- **AIM OF THE TASK**
Search the entries below. Return every line that has "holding" in it.

- **PROVIDED RECORDS**
──────────────────────────────
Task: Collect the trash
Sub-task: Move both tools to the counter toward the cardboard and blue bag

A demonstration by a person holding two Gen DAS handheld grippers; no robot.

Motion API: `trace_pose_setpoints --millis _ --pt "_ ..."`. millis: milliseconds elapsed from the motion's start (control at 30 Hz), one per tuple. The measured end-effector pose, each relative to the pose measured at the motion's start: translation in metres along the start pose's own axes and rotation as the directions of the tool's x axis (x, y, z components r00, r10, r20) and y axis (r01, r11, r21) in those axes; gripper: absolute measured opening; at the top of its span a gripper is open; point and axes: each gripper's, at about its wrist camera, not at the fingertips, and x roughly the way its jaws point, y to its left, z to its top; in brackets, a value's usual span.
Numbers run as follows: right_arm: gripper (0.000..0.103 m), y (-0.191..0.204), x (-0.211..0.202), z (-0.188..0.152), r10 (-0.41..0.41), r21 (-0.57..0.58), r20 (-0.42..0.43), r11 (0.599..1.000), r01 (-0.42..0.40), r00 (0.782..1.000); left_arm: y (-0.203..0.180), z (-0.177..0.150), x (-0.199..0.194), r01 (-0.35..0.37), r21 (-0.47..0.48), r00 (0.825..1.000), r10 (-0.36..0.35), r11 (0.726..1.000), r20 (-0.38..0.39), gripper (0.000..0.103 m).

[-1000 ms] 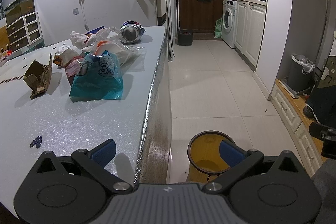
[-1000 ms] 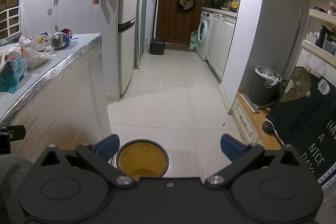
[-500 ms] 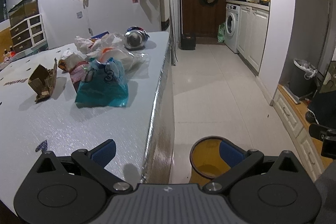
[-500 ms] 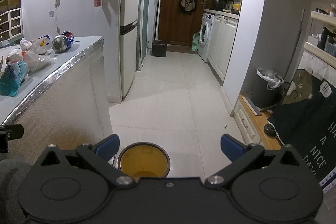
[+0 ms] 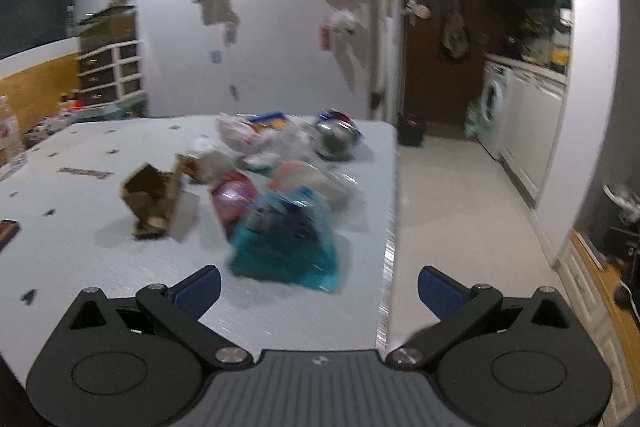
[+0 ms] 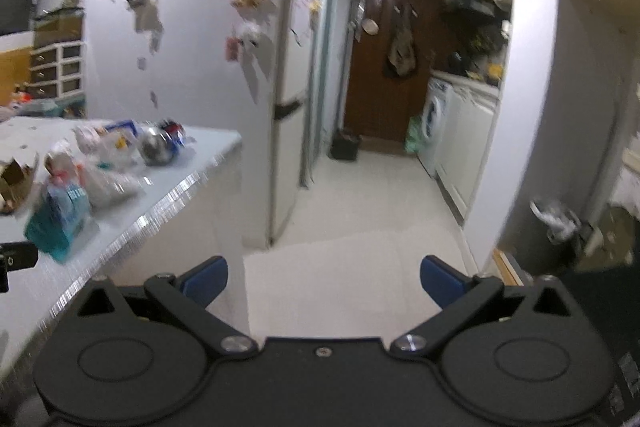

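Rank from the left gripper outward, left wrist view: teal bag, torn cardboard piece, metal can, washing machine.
From the left gripper, nearest first:
1. Teal bag: just ahead, near the counter's right edge.
2. Torn cardboard piece: further back, left of the bag.
3. Metal can: lying at the counter's far end.
4. Washing machine: across the floor, right side of the corridor.

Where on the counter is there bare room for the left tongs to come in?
Bare counter lies between the left tongs, the torn cardboard and the teal bag. Beyond the bag, wrappers crowd back to the can.
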Motion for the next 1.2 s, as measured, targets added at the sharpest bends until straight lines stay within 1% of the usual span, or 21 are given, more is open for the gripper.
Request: trace_pose_setpoints --millis 100,200,300,400,467,500,533,600,633,667,700,767,867,900,1000,1067,1200 --pt "0.103 0.013 0.009 0.018 0.051 -0.012 0.033 0.999 -0.051 0.998 0.016 0.008 -0.001 -0.05 -0.028 0.998 0.051 0.998 0.021 0.103" --pt "0.103 0.028 0.019 0.034 0.112 -0.029 0.068 0.993 -0.11 0.991 0.032 0.015 0.0 -0.095 -0.056 0.995 0.097 0.994 0.034 0.103" --pt "0.103 0.043 0.028 0.041 0.19 -0.051 0.11 0.981 -0.185 0.976 0.046 0.02 0.003 -0.126 -0.076 0.991 0.129 0.989 0.037 0.103" --pt "0.103 0.057 0.043 0.047 0.27 -0.081 0.126 0.962 -0.262 0.954 0.055 0.022 0.008 -0.141 -0.074 0.989 0.144 0.987 0.031 0.103" --pt "0.103 0.065 0.051 0.048 0.33 -0.104 0.135 0.942 -0.318 0.934 0.06 0.023 0.012 -0.146 -0.066 0.989 0.148 0.987 0.02 0.103" --pt "0.103 0.069 0.056 0.049 0.373 -0.116 0.14 0.926 -0.359 0.917 0.063 0.023 0.014 -0.143 -0.062 0.989 0.144 0.988 0.018 0.103" --pt "0.103 0.072 0.06 0.048 0.417 -0.12 0.141 0.908 -0.402 0.898 0.067 0.023 0.016 -0.136 -0.058 0.99 0.138 0.989 0.019 0.103" --pt "0.103 0.077 0.071 0.046 0.506 -0.119 0.148 0.862 -0.493 0.85 0.075 0.022 0.022 -0.117 -0.046 0.993 0.118 0.992 0.015 0.103" --pt "0.103 0.082 0.077 0.044 0.538 -0.118 0.153 0.843 -0.526 0.829 0.078 0.022 0.025 -0.111 -0.043 0.994 0.112 0.993 0.009 0.103" --pt "0.103 0.086 0.082 0.043 0.561 -0.117 0.156 0.828 -0.549 0.813 0.082 0.021 0.027 -0.107 -0.039 0.994 0.107 0.993 0.002 0.103" --pt "0.103 0.089 0.087 0.041 0.576 -0.108 0.155 0.817 -0.566 0.803 0.087 0.021 0.031 -0.105 -0.039 0.995 0.104 0.994 -0.007 0.103" --pt "0.103 0.096 0.099 0.038 0.589 -0.083 0.148 0.808 -0.583 0.795 0.096 0.021 0.039 -0.103 -0.047 0.994 0.102 0.994 -0.029 0.103" --pt "0.103 0.104 0.111 0.031 0.63 -0.063 0.138 0.776 -0.628 0.764 0.111 0.023 0.052 -0.105 -0.072 0.992 0.1 0.992 -0.074 0.103" --pt "0.103 0.108 0.115 0.029 0.641 -0.064 0.123 0.767 -0.639 0.757 0.116 0.025 0.058 -0.108 -0.079 0.991 0.1 0.991 -0.09 0.103" --pt "0.103 0.118 0.123 0.022 0.67 -0.071 0.086 0.742 -0.666 0.737 0.128 0.03 0.072 -0.139 -0.081 0.986 0.13 0.987 -0.106 0.103" --pt "0.103 0.124 0.128 0.017 0.698 -0.074 0.064 0.716 -0.694 0.713 0.135 0.034 0.084 -0.156 -0.08 0.983 0.147 0.985 -0.113 0.103" --pt "0.103 0.133 0.14 0.009 0.737 -0.026 0.03 0.676 -0.736 0.676 0.146 0.043 0.109 -0.114 -0.092 0.988 0.103 0.989 -0.115 0.103"
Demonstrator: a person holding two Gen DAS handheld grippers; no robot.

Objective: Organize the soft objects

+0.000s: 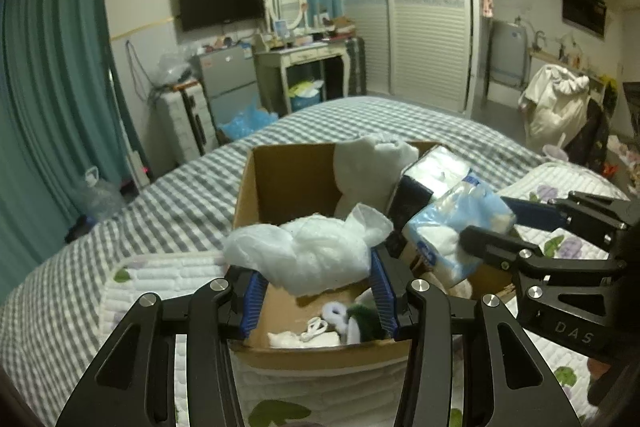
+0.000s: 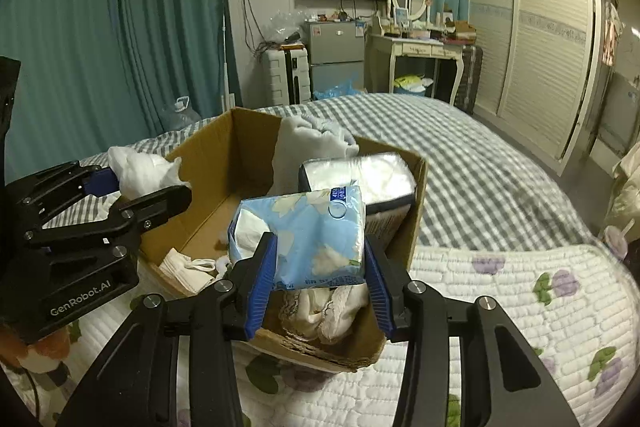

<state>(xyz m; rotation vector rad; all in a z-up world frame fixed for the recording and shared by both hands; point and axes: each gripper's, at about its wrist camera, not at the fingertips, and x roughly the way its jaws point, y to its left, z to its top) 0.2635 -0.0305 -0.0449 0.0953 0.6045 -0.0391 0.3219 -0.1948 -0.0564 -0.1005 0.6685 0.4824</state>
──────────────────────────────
- **TASK RESULT**
A demonstration by a person holding two Gen DAS handheld grippers; no robot.
Demonstrator: a person holding two Gen DAS handheld grippers; no robot.

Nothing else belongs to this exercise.